There’s one more form, and this one can’t be implemented as a primitive function:
:= : the := form is used to mutate bindings. So, for instance, {l := 9} will change the binding of l to contain 9. It must return nullV. It is an error to mutate a variable that is not already bound.
In order to allow mutable bindings and arrays, you’ll need to add a store. As a simpler alternative to Store Passing Style, which is the purely functional approach to supporting mutation, you should instead implement your store as a single mutable vector (NB: vector is the term Racket uses for arrays, variable-length data structures indexed by integers).
Note that arrays are not typed; it’s fine to have an array that contains a mixture of numbers and booleans.

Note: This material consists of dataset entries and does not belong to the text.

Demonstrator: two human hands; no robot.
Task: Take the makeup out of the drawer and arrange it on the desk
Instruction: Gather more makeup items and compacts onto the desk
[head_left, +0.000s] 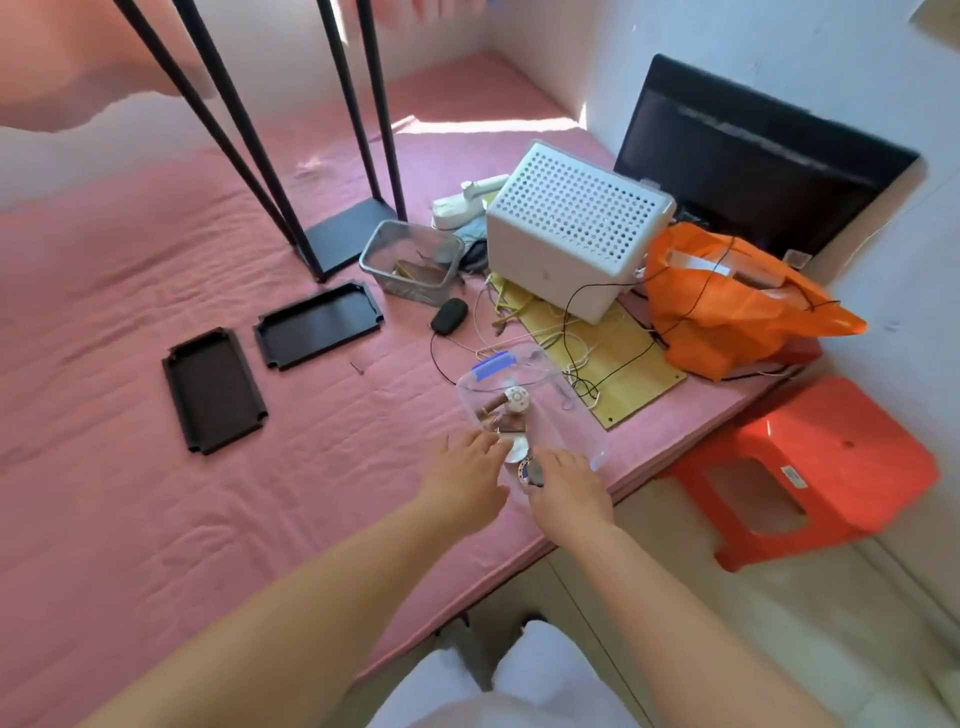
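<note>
head view: both hands reach into a clear plastic box (540, 410) that sits near the front edge of a surface covered in pink cloth (156, 493). the left hand (464, 470) lies at the box's near left rim with its fingers stretched forward and loosely spread, the tips touching the small items inside; it grips nothing that can be made out. the right hand (569, 486) is at the near right side, fingers curled down over a small round dark-rimmed compact (531, 474), and seems to pinch it, though the grip itself is partly hidden. the makeup (506, 413) is inside the clear box: a brown tube, a small white round lid and a few brown and silvery pieces, too blurred to name further. a blue clip (489, 365) sits on the box's far rim.

on the cloth to the left lie two black trays (215, 389), side by side and apart from each other. behind them stands a black metal frame (343, 244) with thin legs. beyond the box are a grey mesh basket (413, 260), a black mouse (449, 317), a white perforated case (576, 228), an orange plastic bag (737, 301) and a dark monitor (748, 161). tangled cables lie over a yellow board (623, 364). an orange stool (810, 467) stands on the floor to the right
</note>
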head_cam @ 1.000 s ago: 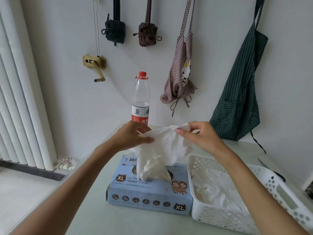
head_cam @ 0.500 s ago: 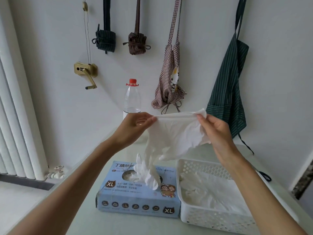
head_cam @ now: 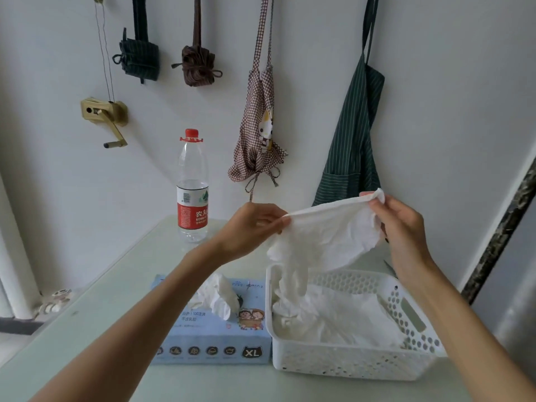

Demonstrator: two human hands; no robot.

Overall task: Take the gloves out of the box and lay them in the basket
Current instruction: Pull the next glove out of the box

In order to allow mutable bindings, you will have to change the type of the environment; rather than mapping names to values, it will map names to locations. That is, every binding will be a reference to the store.
3.2 Order of Evaluation
In a language with mutation, programmers can observe the order of evaluation of function call arguments. For this language, all forms must perform left-to-right evaluation.
3.3 The null value
Add a value that represents the null value. It will be used as the result of mutation operations. The serialize function should produce "null" when called with a null value. The null value should be equal to itself, but not to any other value.
3.4 Array Values
AAQZ6 programmers can now use arrays, which (as you might expect) can be created at any length the programmer desires, and can be accessed using indexes.
The equal? function must now accept arrays. It should return true for arrays only when its two arguments evaluate to the same array; that is, two arrays pointing to the same region of memory.
The serialize function must handle arrays. It should simply return the string "#<array>" for an array.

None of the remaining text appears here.